Long-run evidence on trade and per capita income • Levels studies summarized by Harrison and Rodriguez-Clare (2009) suggestive evidence that trade causes prosperity. • Stylized Facts: Over the last two centuries, divergence between (1) Europe and North America (with a lot of trade) and (2) rest of world (with a lot less trade because of poor infrastructure and geographic distance). • Common sense: a small, poor economy can’t make most goods for itself, it desperately needs trade to get access to valuable goods (Computers? Cars? Antibiotics?). Industrial policy is second-order compared to this.
Applying common sense of comparative advantage to industrial policy • Corrupt Indian civil servants give drivers’ licenses to people who can’t drive (Bertrand, Djankov, Hanna, Mullanaithan 2008) and we expect them to do industrial policy? • M.A. Thomas (2009) & Pritchett (2009) on limited capacity of poor governments. • Comparative advantage depends on government too. • A corrupt, low-skilled, poorly-funded government does not have a comparative advantage in finding the country’s comparative advantage.
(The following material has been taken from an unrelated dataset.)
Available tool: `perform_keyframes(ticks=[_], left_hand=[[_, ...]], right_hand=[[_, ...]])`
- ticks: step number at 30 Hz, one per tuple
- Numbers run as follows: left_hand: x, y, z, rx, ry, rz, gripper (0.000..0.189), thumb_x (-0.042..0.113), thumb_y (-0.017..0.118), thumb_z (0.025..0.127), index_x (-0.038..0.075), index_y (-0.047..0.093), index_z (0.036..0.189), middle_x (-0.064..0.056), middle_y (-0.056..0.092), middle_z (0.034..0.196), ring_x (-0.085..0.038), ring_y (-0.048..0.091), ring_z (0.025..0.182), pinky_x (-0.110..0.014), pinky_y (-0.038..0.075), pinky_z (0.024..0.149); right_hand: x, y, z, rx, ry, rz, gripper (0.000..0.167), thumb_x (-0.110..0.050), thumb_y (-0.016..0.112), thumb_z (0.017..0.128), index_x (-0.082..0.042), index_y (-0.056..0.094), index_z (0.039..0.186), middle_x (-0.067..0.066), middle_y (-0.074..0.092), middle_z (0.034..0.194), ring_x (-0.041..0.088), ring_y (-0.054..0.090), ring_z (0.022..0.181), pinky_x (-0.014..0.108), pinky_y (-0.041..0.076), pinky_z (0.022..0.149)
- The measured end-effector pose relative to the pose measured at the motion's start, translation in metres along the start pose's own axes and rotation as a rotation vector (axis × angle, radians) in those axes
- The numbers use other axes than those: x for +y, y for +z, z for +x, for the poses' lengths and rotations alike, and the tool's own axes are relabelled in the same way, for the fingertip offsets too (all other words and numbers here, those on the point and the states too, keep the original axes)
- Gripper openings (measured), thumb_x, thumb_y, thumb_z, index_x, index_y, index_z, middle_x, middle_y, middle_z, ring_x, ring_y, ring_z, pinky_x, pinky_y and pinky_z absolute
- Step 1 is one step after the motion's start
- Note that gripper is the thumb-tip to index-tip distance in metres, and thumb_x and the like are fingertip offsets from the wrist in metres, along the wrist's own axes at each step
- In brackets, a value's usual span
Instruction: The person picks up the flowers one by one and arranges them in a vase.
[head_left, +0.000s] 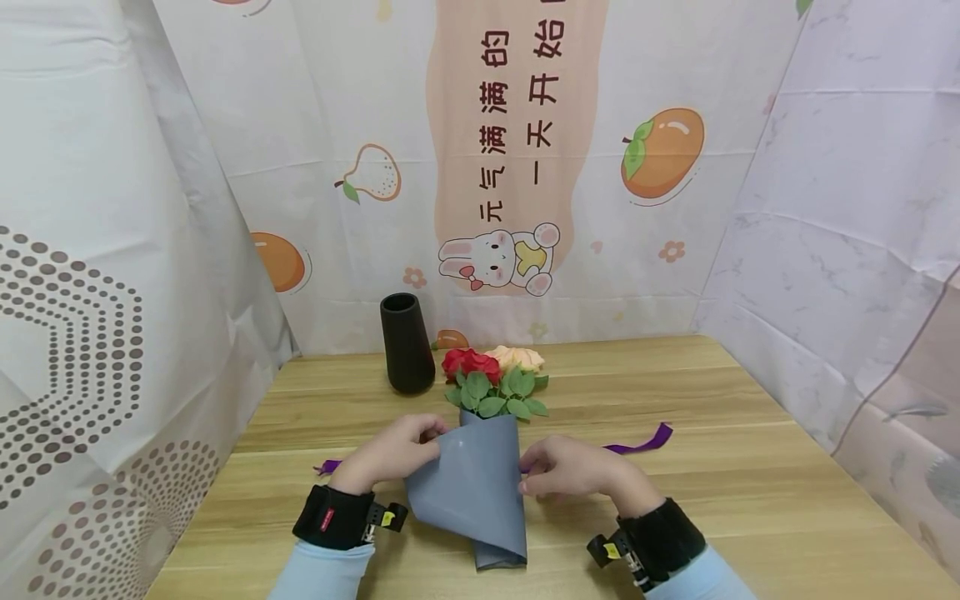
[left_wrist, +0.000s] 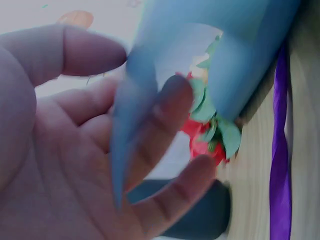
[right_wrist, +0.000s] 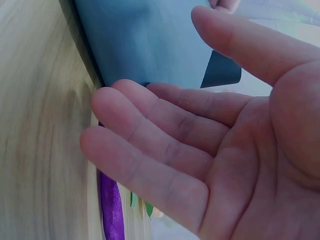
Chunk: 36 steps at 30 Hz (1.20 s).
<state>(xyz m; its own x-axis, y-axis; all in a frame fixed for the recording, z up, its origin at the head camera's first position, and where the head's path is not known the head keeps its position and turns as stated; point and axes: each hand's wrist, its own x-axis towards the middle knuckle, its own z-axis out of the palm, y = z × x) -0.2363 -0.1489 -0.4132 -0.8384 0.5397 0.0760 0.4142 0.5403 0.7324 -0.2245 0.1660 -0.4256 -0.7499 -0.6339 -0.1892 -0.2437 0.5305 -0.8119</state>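
A bouquet of red roses (head_left: pixel 470 364) and peach-coloured flowers (head_left: pixel 517 358) with green leaves (head_left: pixel 491 406) lies on the table, its stems hidden in grey-blue wrapping paper (head_left: pixel 476 487). My left hand (head_left: pixel 393 454) pinches the paper's left corner; in the left wrist view that corner (left_wrist: pixel 127 130) passes between thumb and fingers. On the other side, my right hand (head_left: pixel 573 468) has its fingertips right at the paper's right edge. The right wrist view shows its fingers (right_wrist: pixel 150 125) fairly straight and the thumb held apart. A purple ribbon (head_left: pixel 645 442) runs beneath the wrapped bouquet, ends out on both sides.
Behind the bouquet, to the left, a black vase (head_left: pixel 407 346) stands upright on the wooden table (head_left: pixel 750 500). Printed cloth (head_left: pixel 337 108) hangs along the table's back and sides.
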Motion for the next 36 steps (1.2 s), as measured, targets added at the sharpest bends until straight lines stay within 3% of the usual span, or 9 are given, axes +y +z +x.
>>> perform_keyframes(ticks=[5,9,13,19,22,27,36], left_hand=[[-0.007,-0.014,-0.013,-0.062,-0.016,0.006,0.019,0.004,0.060,0.091,0.007,0.071,0.105,0.002,0.062,0.087,-0.016,0.056,0.080,-0.028,0.049,0.068],[-0.008,-0.019,-0.017,-0.038,-0.014,-0.014,0.005,0.010,0.063,0.096,0.009,0.068,0.096,0.003,0.056,0.079,-0.014,0.051,0.073,-0.027,0.043,0.063],[-0.007,-0.019,-0.016,0.003,-0.015,0.000,0.010,0.017,0.064,0.100,0.011,0.066,0.092,0.006,0.051,0.073,-0.010,0.048,0.066,-0.025,0.041,0.058],[0.004,-0.014,-0.012,0.092,-0.011,0.013,0.012,0.019,0.065,0.101,0.013,0.065,0.090,0.006,0.050,0.066,-0.008,0.047,0.056,-0.025,0.043,0.052],[0.009,-0.009,-0.010,0.134,0.009,0.035,0.013,0.019,0.066,0.100,0.015,0.064,0.089,0.005,0.047,0.067,-0.007,0.045,0.056,-0.026,0.041,0.053],[0.017,-0.001,-0.006,0.157,0.051,0.085,0.015,0.020,0.068,0.099,0.017,0.062,0.086,0.006,0.044,0.068,-0.007,0.042,0.059,-0.025,0.038,0.054],[0.032,0.016,0.000,0.131,0.087,0.094,0.012,0.019,0.068,0.099,0.021,0.065,0.088,0.008,0.046,0.067,-0.004,0.043,0.057,-0.022,0.036,0.052]], right_hand=[[0.001,-0.002,-0.001,0.004,-0.011,-0.013,0.046,-0.026,0.077,0.091,0.005,0.068,0.123,0.002,0.073,0.101,0.016,0.068,0.090,0.041,0.061,0.068],[0.002,-0.006,-0.002,0.035,-0.042,-0.088,0.045,-0.030,0.075,0.093,0.003,0.068,0.123,0.000,0.072,0.102,0.016,0.067,0.092,0.036,0.059,0.073],[0.001,-0.012,-0.004,0.118,-0.090,-0.146,0.045,-0.031,0.072,0.096,0.004,0.066,0.123,0.000,0.070,0.101,0.017,0.066,0.090,0.032,0.057,0.072],[-0.008,-0.015,-0.003,0.317,-0.204,-0.224,0.041,-0.029,0.070,0.098,0.001,0.066,0.126,0.010,0.070,0.112,0.017,0.068,0.090,0.029,0.057,0.072],[-0.015,-0.014,-0.004,0.373,-0.236,-0.264,0.042,-0.029,0.071,0.098,-0.003,0.065,0.130,0.010,0.070,0.115,0.012,0.065,0.086,0.028,0.056,0.064],[-0.024,-0.009,-0.004,0.416,-0.304,-0.301,0.043,-0.023,0.073,0.096,-0.006,0.063,0.135,0.009,0.068,0.115,0.006,0.058,0.069,0.027,0.051,0.050],[-0.029,0.000,-0.002,0.404,-0.390,-0.331,0.046,-0.014,0.074,0.096,-0.007,0.059,0.139,0.009,0.062,0.131,0.004,0.057,0.072,0.023,0.052,0.055]])
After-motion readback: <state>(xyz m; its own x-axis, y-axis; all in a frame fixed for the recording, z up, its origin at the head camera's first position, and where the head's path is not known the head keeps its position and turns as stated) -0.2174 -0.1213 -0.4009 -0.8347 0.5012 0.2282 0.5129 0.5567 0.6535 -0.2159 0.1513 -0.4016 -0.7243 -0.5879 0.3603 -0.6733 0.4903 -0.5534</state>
The Leroy Smith Principle: Success is a Surprise • Who predicted cut flowers in Kenya (40% of European market), or women’s cotton suits in Fiji (42% of the US market), or bathroom ceramics in Egypt? (30 percent of manf exports,93% goes to Italy). • Countries specialize to a remarkable degree by both product (out of 2985 6-digit manf. possibilities) and destination (217 possibilities). Out of 647,745 manf. possibilities, Top 1% of nonzero entries account for 52% of manufacturing exports (Easterly, Reshef, and Schwenkenberg 2009) • Who will do better finding Big Hits: public officials with limited capacity & information and ambiguous incentives, or decentralized search by entrepreneurs with specialized skills, strong incentives and much more information?
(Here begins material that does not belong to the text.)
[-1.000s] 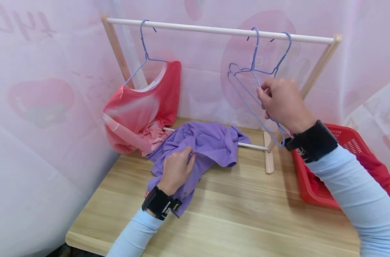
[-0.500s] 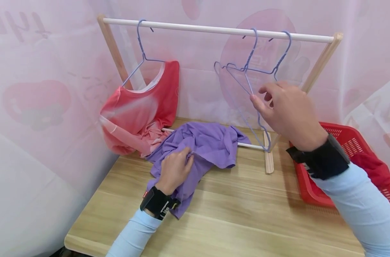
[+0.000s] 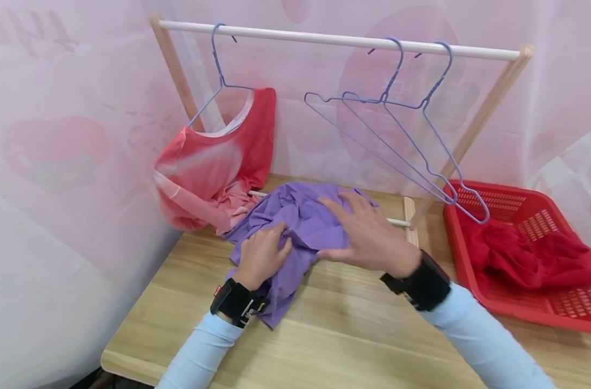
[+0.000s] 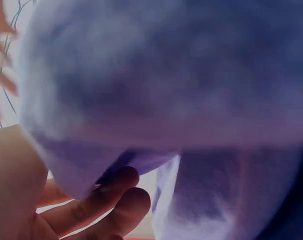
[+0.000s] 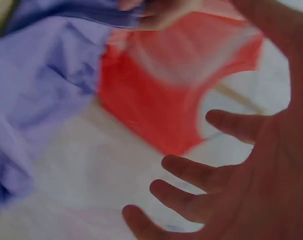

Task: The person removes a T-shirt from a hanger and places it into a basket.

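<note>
A crumpled purple garment (image 3: 305, 210) lies on the table over the rack's lower bar. My left hand (image 3: 263, 254) pinches a fold of it; in the left wrist view the purple cloth (image 4: 166, 75) fills most of the picture above the curled fingers (image 4: 124, 212). Spread and holding nothing, my right hand (image 3: 368, 232) hovers at the garment's right side. The right wrist view shows its fingers (image 5: 191, 200) apart, with the purple cloth (image 5: 46, 75) some way off. Two bare blue wire hangers (image 3: 397, 102) hang on the rack's top rail.
At the left of the white rail (image 3: 300, 36), a red-and-pink shirt (image 3: 217, 156) hangs on a third blue hanger (image 3: 219, 65). A red plastic basket (image 3: 524, 310) with dark red cloth (image 3: 524, 259) stands at the right. The wooden table's (image 3: 145, 335) left edge shows.
My right hand has let go of the wire hanger and come down leftward to the purple garment, its fingers spreading. The two hangers have swung round. My left hand keeps its pinch.
</note>
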A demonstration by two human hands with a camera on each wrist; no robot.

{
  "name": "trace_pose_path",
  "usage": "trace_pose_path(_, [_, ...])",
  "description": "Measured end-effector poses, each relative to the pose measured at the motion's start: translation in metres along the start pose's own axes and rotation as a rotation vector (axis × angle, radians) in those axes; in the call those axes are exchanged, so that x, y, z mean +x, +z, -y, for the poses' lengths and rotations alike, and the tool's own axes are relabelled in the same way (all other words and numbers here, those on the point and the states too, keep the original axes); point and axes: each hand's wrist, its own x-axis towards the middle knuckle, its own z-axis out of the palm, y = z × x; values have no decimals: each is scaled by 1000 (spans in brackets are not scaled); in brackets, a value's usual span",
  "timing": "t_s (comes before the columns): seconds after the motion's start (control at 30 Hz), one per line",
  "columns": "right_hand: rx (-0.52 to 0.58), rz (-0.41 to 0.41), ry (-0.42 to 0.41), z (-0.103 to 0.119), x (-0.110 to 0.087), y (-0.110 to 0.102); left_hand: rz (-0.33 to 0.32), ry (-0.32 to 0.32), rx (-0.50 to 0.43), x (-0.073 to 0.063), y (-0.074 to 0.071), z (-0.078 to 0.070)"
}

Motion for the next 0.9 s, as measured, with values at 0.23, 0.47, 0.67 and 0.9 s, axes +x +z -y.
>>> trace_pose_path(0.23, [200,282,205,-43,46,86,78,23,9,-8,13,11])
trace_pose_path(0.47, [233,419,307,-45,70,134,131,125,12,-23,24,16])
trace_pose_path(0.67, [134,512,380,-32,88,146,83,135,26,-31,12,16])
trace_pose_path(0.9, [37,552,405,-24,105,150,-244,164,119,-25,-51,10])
Friedrich Hayek on why the Leroy Smith principle is itself an argument for Econ 101 • “It is because every individual knows so little and… because we rarely know which of us knows best that we trust the independent and competitive efforts of many to induce the emergence of what we shall want when we see it."
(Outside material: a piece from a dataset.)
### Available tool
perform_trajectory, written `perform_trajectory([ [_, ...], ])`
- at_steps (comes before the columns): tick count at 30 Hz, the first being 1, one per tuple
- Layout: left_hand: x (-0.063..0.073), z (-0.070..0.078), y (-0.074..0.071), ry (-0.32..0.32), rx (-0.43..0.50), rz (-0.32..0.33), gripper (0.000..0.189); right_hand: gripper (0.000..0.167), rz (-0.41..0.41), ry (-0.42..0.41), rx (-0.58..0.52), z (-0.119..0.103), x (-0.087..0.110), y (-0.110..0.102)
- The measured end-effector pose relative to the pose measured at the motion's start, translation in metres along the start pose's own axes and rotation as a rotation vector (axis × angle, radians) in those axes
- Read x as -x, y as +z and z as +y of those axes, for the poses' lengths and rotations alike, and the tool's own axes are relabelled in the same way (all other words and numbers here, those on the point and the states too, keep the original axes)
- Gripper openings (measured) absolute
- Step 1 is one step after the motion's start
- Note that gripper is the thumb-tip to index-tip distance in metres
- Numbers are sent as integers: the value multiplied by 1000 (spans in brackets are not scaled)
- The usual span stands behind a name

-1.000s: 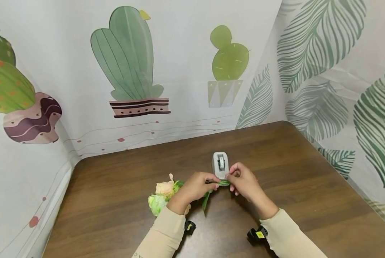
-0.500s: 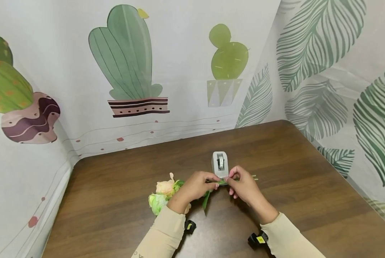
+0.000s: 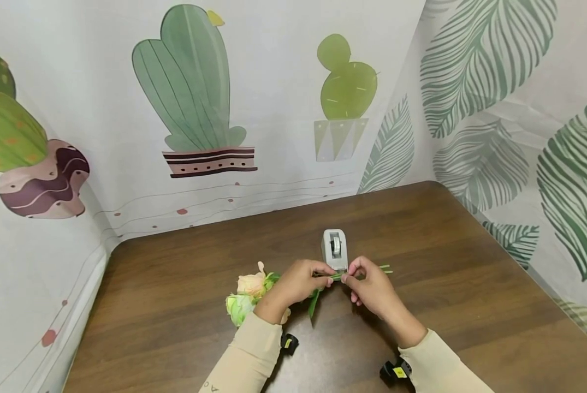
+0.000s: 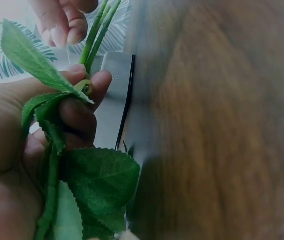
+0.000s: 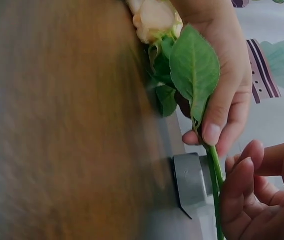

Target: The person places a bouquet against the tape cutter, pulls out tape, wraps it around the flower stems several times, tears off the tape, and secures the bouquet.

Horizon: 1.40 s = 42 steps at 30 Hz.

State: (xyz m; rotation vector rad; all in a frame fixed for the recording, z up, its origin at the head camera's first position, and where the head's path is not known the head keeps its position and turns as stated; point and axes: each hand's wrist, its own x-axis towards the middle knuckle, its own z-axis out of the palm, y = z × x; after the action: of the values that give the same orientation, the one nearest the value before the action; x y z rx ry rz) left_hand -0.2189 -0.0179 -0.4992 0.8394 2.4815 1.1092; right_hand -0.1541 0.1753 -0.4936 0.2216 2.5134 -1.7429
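In the head view my left hand [image 3: 298, 284] grips the green stems [image 5: 214, 172] of artificial flowers. Its thumb and fingers pinch them just below a leaf [image 5: 195, 70]. The blooms, one peach [image 3: 251, 285] and one pale green [image 3: 239, 308], lie left of that wrist. My right hand [image 3: 370, 284] is close beside, its thumb and fingertips together near the stems. From those fingertips a thin clear strip [image 4: 68, 54], apparently tape, runs down to the stems in the left wrist view. Bare stem ends [image 3: 385, 269] stick out past the right hand. A grey-white tape dispenser [image 3: 328, 251] stands just behind both hands.
The brown wooden table [image 3: 185, 262] reaches back to a wall cloth [image 3: 278, 98] printed with cacti and leaves. Black wrist cameras [image 3: 395, 372] are strapped below both sleeves.
My right hand has come slightly down and toward the left hand, and the stem ends now show beyond it. The left hand keeps its grip on the stems. The view has shifted slightly.
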Motion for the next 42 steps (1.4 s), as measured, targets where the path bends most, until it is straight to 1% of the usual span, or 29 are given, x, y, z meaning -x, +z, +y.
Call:
perform_trajectory([
  [8, 2, 2, -1, 22, -10, 7, 19, 16, 17, -8, 24, 0, 6, 1],
  [20, 0, 4, 0, 20, -14, 1, 18, 17, 27, -9, 15, 0, 10, 1],
  [24, 0, 5, -1, 21, -2, -1, 18, 17, 31, -8, 14, 1, 11, 1],
  [29, 1, 6, -1, 8, 15, -9, 16, 17, 29, 6, 31, 2, 12, 1],
  [33, 1, 5, -1, 4, 10, -8, 15, 17, 29, 3, 36, 3, 12, 2],
  [42, -1, 6, 1, 18, -1, 3, 14, 16, 28, -29, -21, 2, 13, 3],
])
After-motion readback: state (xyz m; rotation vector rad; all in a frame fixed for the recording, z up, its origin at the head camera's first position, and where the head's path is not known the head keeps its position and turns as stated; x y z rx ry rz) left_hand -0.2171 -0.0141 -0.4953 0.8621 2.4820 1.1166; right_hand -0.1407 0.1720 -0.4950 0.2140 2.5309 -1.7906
Summary • Empirical growth literature has failed to produce useful expert knowledge • Mistaking randomness for evidence led to the wrong approach to development – “industrial policy” which requires “expert knowledge,” which has little or no evidence base. • But economists can say something useful about “big picture” development after all, using • (1) long run evidence, • (2) common sense economics that has stood the test of time, • (3) following Principles of Economics that produce prosperity even when the “development experts” can’t produce exact answers.